Antioxidant enzymes play a critical role in detoxifying the destructive effects of reactive oxygen species, created in plants under moisture stress in rainfed areas. The observed decrease in antioxidant enzyme activities with PGPR-inoculation may be credited to the fact that PGPR ameliorate the adverse effects of moisture stress hence, reducing the production of reactive oxygen species. These results were in covenant with those stated by Jha and Subramanian [79], who stated that PGPR-inoculation reduced the lipid peroxidation and SOD activity in sensitive cultivars of Oryza sativa and endorsed resistance to salt stress. Exogenous application of SA was reported [80-83] to regulate the activities of different enzymes such as SOD, POD, CAT, APOX and in turn enhance tolerance to various stresses.

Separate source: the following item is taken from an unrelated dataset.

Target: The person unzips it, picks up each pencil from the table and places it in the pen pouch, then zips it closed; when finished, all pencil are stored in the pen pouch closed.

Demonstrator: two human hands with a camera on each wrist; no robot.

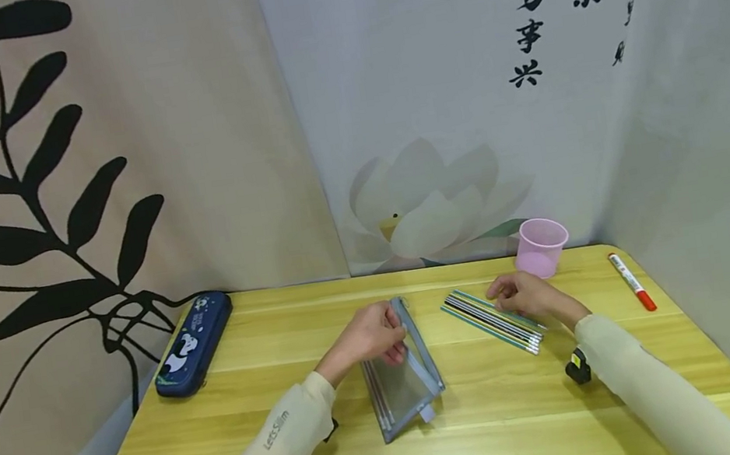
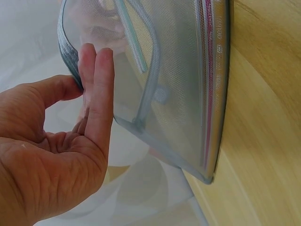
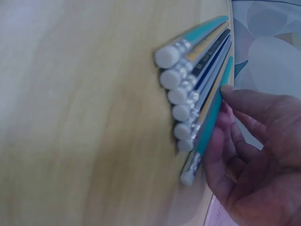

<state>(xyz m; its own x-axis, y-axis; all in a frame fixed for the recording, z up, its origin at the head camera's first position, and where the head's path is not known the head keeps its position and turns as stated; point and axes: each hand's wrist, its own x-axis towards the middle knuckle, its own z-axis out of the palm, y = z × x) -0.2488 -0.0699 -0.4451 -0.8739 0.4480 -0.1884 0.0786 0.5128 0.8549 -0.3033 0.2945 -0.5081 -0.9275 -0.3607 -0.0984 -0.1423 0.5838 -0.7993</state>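
One mesh pouch (image 1: 402, 393) and seven loose pencils (image 1: 492, 321) on the worktop (image 1: 495, 436)
One blue pencil case (image 1: 195, 346); the left hand (image 1: 378, 331) pinching the pouch's rim; the pencils in a row, the right hand (image 1: 528, 296) pinching the teal pencil (image 3: 211, 121) on its far side; one pink cup (image 1: 540, 252); one red-capped marker (image 1: 631, 282).

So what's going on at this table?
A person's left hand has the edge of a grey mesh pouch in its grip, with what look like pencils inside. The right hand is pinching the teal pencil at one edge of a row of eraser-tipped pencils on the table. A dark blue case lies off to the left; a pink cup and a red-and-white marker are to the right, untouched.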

Relative Water Content reflects a measure of plant water status, which in turn is used as an index for dehydration tolerance [84-87]. Significant decrease in Relative Water Content in untreated uninoculated plants grown in rainfed area was observed but the percent decrease was much higher (43%) in the sensitive genotype. The coinoculation of 2-PGPR (P. chinense and B. cereus) alone or in combination with SA had marked improvement on plant biomass. The treatments were more responsive in sensitive genotype than tolerant one except for shoot dry weight. Ahemad and Kibret [88] reported enhanced shoot fresh and dry weights in Brassica plants inoculated with PGPR. Similar results were reported by Islam et al. [89] in cucumber and by Huang et al. [90] in corn, pepper and tomato. The effect of SA on shoot fresh and dry weights was more pronounced. SA induced increase in shoot fresh and dry weights had been well documented in many plants including, ocimum, lemongrass, sunflower, strawberry, wheat and maize [91].

Conclusion

It is concluded that the combined effect of SA and PGPR significantly overcome drought induced increase in antioxidant enzymes, proline production and lipid per oxidation of leaves. These results indicate that the differential accumulation of these metabolites lead to drought tolerance mechanism even in sensitive genotype as sensitive genotype also showed altered levels of different metabolites. The PGPR and/or SA showed increase in all growth parameters but the magnitude of increase was higher in combined treatment of PGPR plus SA. The greater decrease in soil moisture content was in the sensitive genotype for the measurement made at harvest. The effect of PGPR consortium was par with that of PGPR consortium plus SA treatment but it is quite evident that SA act synergistically with that of PGPR. The observed increase in RWC of plant leaves among PGPR and SA treatments may be attributed to the PGPR plus SA induced increase in soil moisture. The increased availability of the soil moisture and enhanced RWC of leaves augmented accumulation of macro/micronutrients e.g. Ca, Mg, Na and K. The data demonstrate that SA applied singly has more pronounced stimulatory effects on phenolic contents of leaves, shoot dry weight and Zn accumulation over control. Integrative use of active PGPR strains (biotic elicitors) and SA seems to be a promising approach and eco-friendly strategy for increasing drought tolerance in plants.